At first, she was hopeful she’d find a way to Sendai to be reunited with her family.
“By day three, some news crew was able to get into the Sendai train station, and when I saw that image, I thought … OK, there’s no way I would bring my children to that site,” Takahashi said. “I was sad … I was so close but all the access to Sendai was shut down … It was very unreal. We are on the same island – not such a big island – yet there is this big wall that prevented us from helping.”
While her family’s houses survived the quake, they were without running water, electricity or heat, but had enough vegetables and water bottles to sustain them. Neighbours created a network to let each other know which gas station and grocery stores had supplies.
“My grandmother usually doesn’t whine but she kept saying, ‘I just want to take a bath, it’s cold in the house’,” Takahashi said. “My dad said ‘Don’t worry about us, worry about the people in shelters.’”
Close to Takahashi’s heart are the mothers in shelters with young babies, like herself.
Shock prevented many of them from producing milk, she explained. “They had to share a bottle in the shelter and they didn’t have formula so they diluted sports drink … It’s very frustrating, why those necessary items cannot be delivered to that area.”
At the urging on her father and her husband in Victoria, Takahashi and her children flew home on March 18.
“I’m very happy to be back so I can be useful,” she said, adding she is helping with fundraising efforts. “Right now, the thing we can do is make donations.”
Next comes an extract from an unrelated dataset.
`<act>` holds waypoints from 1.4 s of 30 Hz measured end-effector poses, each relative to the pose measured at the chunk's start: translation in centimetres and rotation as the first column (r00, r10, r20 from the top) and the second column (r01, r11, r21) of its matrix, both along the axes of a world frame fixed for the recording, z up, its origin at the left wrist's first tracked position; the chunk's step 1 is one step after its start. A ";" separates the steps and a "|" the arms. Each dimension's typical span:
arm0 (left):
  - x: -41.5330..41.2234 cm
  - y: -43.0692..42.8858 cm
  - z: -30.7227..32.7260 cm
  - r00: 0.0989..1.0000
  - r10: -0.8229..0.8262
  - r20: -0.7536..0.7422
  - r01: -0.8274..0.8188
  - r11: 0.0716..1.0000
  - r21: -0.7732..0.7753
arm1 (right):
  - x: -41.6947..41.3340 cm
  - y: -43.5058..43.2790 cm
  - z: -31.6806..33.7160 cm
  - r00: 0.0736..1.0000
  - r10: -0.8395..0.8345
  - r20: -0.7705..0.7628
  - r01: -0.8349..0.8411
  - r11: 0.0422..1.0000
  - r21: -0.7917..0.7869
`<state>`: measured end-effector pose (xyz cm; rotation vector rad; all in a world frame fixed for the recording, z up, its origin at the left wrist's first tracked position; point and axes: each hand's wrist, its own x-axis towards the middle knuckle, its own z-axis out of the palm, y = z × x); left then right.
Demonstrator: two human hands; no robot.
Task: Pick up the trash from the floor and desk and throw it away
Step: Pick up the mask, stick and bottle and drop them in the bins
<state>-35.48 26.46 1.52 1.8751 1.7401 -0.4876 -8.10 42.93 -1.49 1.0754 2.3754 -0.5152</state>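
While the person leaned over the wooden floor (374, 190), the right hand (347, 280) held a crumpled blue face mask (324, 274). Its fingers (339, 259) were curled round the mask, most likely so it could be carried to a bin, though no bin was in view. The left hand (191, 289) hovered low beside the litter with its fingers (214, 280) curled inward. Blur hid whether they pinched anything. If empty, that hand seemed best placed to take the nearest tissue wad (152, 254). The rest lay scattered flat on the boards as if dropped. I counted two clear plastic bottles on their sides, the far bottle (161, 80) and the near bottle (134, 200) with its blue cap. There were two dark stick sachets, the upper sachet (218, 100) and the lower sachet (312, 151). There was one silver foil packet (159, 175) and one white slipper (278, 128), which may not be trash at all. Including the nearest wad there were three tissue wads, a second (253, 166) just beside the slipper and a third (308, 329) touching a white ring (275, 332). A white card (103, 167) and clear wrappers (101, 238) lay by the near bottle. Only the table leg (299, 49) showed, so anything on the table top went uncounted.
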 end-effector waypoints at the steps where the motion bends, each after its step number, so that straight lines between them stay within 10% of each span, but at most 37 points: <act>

Mark your calendar: Support Japan 2011
Performers for Saturday’s fundraiser organized by the Japanese community have been finalized. Come to Hillside Mall, centre court, between 11 a.m. and 4 p.m. for a free family event. It’s about teaching people about the country they’re helping to rebuild, explained lead organizer Mike Abe.
Cultural performances include taiko drumming, koto (harp), shakuhachi (flute), shamisen (three-stringed instrument), children’s choir, and Minyo folk singers, Furusato folk dancers. Victoria singer Ryan Narciso will also perform Tears at my Door, composed for Japan by two local songwriters, and uploaded to Youtube with about 30,000 views (www.youtube.com/user/ryannarcisomusic).
T-shirts in support of Japan will be on sale for $10.